[<prev] [next>] [<thread-prev] [thread-next>] [day] [month] [year] [list]
Message-ID: <4664725D.6080908@sgi.com>
Date: Mon, 04 Jun 2007 13:13:17 -0700
From: Jay Lan <jlan@....com>
To: Andrew Morton <akpm@...ux-foundation.org>
CC: Maxim Uvarov <muvarov@...mvista.com>,
LKML <linux-kernel@...r.kernel.org>,
Shailabh Nagar <nagar@....com>,
Balbir Singh <balbir@...ibm.com>,
Jay Lan <jlan@...ulhu.engr.sgi.com>
Subject: Re: [PATCH] Performance Stats: Kernel patch
Andrew Morton wrote:
> On Wed, 30 May 2007 18:49:46 +0000
> Maxim Uvarov <muvarov@...mvista.com> wrote:
>
>> Removed syscall counters from patch.
>>
>>
>>
>>
>> Patch makes available to the user the following
>> task and process performance statistics:
>> * Involuntary Context Switches (task_struct->nivcsw)
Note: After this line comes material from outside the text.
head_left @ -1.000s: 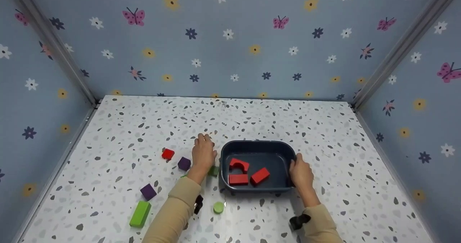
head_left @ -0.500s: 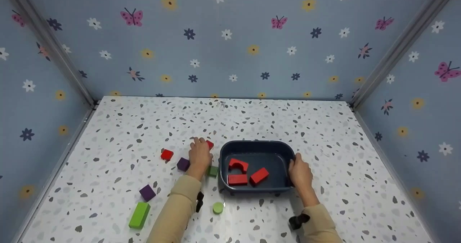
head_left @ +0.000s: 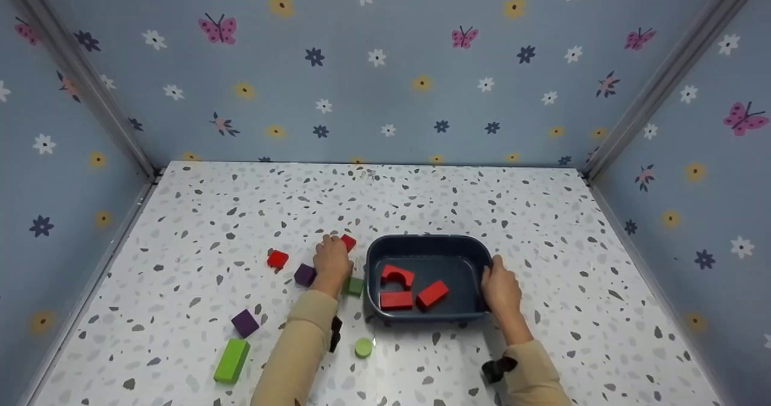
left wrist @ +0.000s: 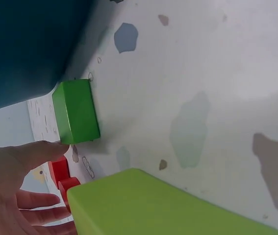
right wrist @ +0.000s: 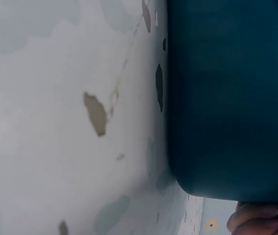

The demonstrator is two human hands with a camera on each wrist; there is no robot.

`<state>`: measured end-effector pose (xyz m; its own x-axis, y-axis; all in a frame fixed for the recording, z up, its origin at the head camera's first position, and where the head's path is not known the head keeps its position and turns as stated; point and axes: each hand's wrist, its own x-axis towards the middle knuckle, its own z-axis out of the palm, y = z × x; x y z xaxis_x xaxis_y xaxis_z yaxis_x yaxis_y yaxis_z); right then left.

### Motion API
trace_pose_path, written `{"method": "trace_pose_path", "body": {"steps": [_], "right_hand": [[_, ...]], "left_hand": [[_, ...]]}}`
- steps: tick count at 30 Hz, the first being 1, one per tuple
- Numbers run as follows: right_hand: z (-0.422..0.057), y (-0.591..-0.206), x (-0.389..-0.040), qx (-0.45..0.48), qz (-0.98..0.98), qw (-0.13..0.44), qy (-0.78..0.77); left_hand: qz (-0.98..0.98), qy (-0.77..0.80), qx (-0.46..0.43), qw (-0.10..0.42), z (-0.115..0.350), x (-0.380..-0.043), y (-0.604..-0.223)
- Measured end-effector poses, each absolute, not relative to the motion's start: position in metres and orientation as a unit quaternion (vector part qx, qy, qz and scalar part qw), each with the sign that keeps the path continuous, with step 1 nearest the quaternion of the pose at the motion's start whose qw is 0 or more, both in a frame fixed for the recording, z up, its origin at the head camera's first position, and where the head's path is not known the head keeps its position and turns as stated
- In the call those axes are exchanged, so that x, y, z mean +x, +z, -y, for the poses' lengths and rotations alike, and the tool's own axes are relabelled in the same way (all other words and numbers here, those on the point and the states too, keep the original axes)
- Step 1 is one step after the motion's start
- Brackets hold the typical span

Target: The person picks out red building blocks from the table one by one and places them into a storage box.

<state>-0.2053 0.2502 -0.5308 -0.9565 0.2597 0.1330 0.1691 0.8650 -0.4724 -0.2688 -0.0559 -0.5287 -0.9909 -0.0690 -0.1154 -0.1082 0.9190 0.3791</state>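
Observation:
My left hand (head_left: 333,262) reaches over the table beside a red block (head_left: 348,243). In the left wrist view its thumb and fingers (left wrist: 38,199) are spread apart, with the red block (left wrist: 59,170) and a rounded red piece (left wrist: 68,188) showing in the gap. Close to the thumb lies a green block (left wrist: 77,110), against the bin's side. My right hand (head_left: 503,287) grips the right end of a dark blue bin (head_left: 429,318). Inside the bin are a red arch block (head_left: 405,273) and two red rectangular blocks, one of them tilted (head_left: 432,294).
Left of the left hand lie a purple cube (head_left: 305,274) and a small red piece (head_left: 277,259). Nearer the front are another purple cube (head_left: 245,323), a long light green block (head_left: 232,361) and a green disc (head_left: 363,347). Flowered panels (head_left: 385,68) enclose the speckled table (head_left: 482,207).
My left hand has drawn slightly back and left, uncovering the red block at its right. The right hand keeps its grip on the bin, which stays in place.

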Motion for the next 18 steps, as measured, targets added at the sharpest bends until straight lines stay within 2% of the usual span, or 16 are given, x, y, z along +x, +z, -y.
{"method": "trace_pose_path", "body": {"steps": [11,18], "right_hand": [[-0.2508,-0.5325,-0.205,-0.104,0.961,0.111,0.231],[-0.2508,-0.5323,-0.2058,-0.11,0.962,0.093,0.232]], "left_hand": [[-0.978,0.198,-0.055,0.045,0.0567,-0.2705,-0.5307],[-0.976,0.204,-0.058,0.041,0.0573,-0.2732,-0.533]]}}
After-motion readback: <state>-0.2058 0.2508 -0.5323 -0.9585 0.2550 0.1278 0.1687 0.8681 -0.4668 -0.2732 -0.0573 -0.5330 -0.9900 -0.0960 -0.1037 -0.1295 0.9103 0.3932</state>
>> * Voluntary Context Switches (task_struct->nvcsw)
>>
>> Statistics information is available from:
>> 1. taskstats interface (Documentation/accounting/)
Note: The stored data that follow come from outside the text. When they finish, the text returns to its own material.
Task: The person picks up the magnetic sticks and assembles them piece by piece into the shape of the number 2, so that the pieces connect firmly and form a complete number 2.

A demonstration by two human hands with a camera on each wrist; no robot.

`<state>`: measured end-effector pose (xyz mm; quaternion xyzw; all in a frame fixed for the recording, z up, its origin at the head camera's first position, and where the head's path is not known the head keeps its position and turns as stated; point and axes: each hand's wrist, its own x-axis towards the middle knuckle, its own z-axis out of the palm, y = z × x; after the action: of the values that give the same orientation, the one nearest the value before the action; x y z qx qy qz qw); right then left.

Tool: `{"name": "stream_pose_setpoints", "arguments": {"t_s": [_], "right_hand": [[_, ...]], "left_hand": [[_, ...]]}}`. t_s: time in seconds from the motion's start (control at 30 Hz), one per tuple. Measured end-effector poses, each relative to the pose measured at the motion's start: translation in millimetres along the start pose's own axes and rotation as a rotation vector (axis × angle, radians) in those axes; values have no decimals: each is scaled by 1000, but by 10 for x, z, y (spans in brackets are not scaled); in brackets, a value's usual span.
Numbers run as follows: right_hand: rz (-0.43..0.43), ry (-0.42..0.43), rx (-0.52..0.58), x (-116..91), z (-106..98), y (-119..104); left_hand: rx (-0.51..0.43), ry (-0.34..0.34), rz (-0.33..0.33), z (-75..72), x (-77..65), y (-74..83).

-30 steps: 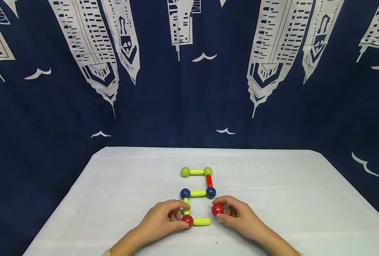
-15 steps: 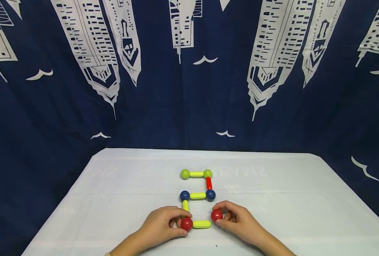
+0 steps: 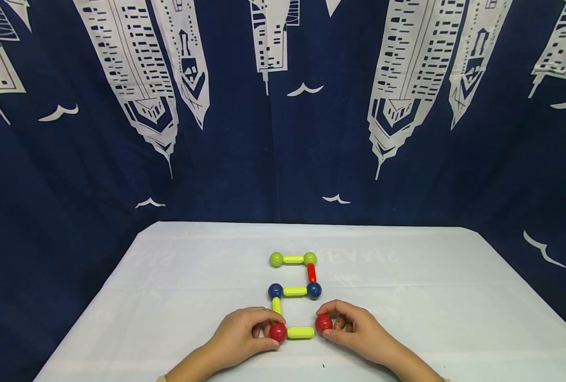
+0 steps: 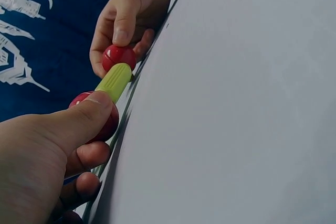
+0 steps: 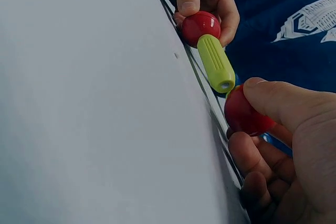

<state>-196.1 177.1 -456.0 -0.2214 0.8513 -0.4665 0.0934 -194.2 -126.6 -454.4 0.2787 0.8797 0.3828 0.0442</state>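
Observation:
My left hand [image 3: 242,334] pinches a red ball [image 3: 279,332] between thumb and fingers. From that ball a yellow-green rod [image 3: 300,332] points right, its free end facing a second red ball [image 3: 323,323]. My right hand [image 3: 359,331] pinches this second ball close beside the rod's end; in the right wrist view the ball [image 5: 245,111] sits right at the rod tip [image 5: 224,84]. Another yellow-green rod [image 3: 276,305] runs from the left red ball up to a blue ball [image 3: 275,291], partly hidden by my left fingers.
Farther back the chain goes on: a yellow-green rod [image 3: 294,291], another blue ball [image 3: 314,290], a red rod [image 3: 311,272], then two green balls [image 3: 310,258] joined by a rod [image 3: 293,259]. All lie on a white-covered table [image 3: 192,276] before a dark blue printed curtain [image 3: 273,159].
The right hand with its red ball has moved slightly toward me and nearer the rod's end. My left fingers have closed in around the left red ball. The camera view has shifted a little.

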Motion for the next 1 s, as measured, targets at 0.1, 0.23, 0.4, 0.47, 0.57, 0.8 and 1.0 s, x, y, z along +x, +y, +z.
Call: {"name": "stream_pose_setpoints", "arguments": {"t_s": [0.1,0.23,0.4,0.47,0.57,0.8,1.0], "right_hand": [[0,-11,-1,-1,-10,4],[11,-20,4,-3,-18,6],[20,-35,9,-7,-14,-7],[19,-38,8,-9,-10,-12],[12,-36,4,-12,-7,-15],[-27,-36,-14,-18,-9,-4],[-52,-40,-28,-14,-21,8]], "left_hand": [[-14,11,9,6,-1,-16],[-25,20,15,8,1,-20],[-31,25,13,9,3,-12],[-29,26,12,12,5,-10],[-27,28,12,15,7,-9],[-31,33,-1,22,8,-12],[-4,24,-3,32,7,-14]]}}
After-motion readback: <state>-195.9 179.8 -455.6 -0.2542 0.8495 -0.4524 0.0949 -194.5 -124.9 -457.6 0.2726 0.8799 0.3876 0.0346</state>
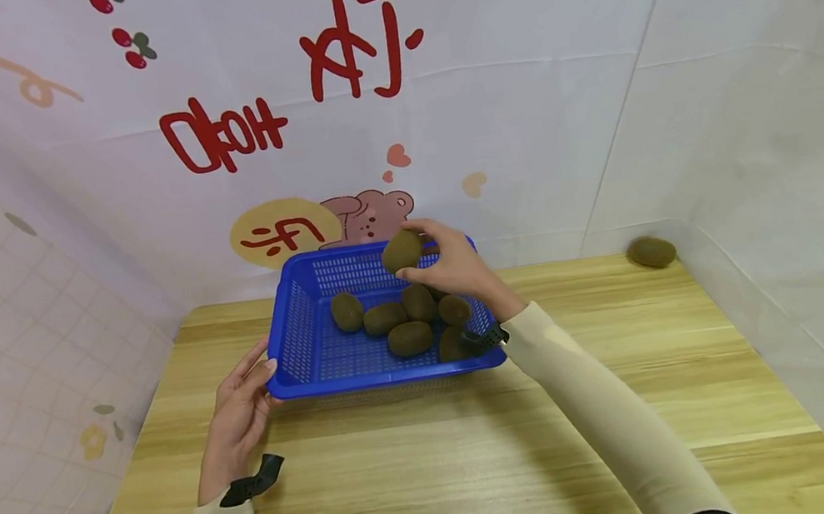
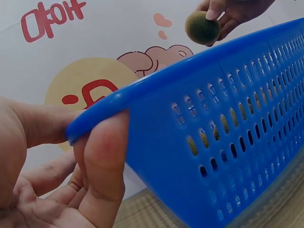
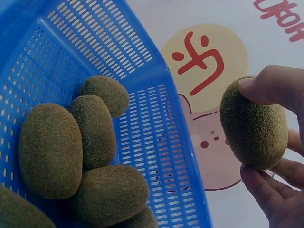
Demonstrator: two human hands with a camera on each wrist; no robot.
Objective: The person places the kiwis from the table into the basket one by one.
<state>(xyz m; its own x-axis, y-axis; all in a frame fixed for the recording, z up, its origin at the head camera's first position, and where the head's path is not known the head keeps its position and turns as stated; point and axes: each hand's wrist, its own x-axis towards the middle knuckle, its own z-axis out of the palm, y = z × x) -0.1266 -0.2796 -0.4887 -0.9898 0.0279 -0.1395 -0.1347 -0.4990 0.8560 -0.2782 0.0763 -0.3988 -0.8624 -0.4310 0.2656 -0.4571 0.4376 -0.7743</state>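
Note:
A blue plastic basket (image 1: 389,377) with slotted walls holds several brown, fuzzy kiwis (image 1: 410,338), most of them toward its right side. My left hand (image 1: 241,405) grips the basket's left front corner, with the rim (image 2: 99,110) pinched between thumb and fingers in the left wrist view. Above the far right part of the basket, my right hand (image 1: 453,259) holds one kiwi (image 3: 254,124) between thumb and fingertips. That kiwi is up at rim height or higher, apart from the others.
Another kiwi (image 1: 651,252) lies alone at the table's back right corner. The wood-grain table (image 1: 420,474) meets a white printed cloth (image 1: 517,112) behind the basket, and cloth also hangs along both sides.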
>> 2. /proc/PID/status (task only).
>>
>> This data is useful for detecting hyperactivity
>> patterns between processes.
>> Signed-off-by: Maxim Uvarov <muvarov@...mvista.com>
>>
>
> A few little things:
>
>> diff --git a/Documentation/accounting/getdelays.c b/Documentation/accounting/getdelays.c
>> index e9126e7..18d22ad 100644
>> --- a/Documentation/accounting/getdelays.c
>> +++ b/Documentation/accounting/getdelays.c
>> @@ -49,6 +49,7 @@ char name[100];
>> int dbg;
>> int print_delays;
>> int print_io_accounting;
>> +int print_task_stats;
>> __u64 stime, utime;
>>
>> #define PRINTF(fmt, arg...) { \
>> @@ -187,7 +188,7 @@ void print_delayacct(struct taskstats *t)
>> "IO %15s%15s\n"
>> " %15llu%15llu\n"
>> "MEM %15s%15s\n"
>> - " %15llu%15llu\n\n",
>> + " %15llu%15llu\n"
>> "count", "real total", "virtual total", "delay total",
>> t->cpu_count, t->cpu_run_real_total, t->cpu_run_virtual_total,
>> t->cpu_delay_total,
>> @@ -196,6 +197,14 @@ void print_delayacct(struct taskstats *t)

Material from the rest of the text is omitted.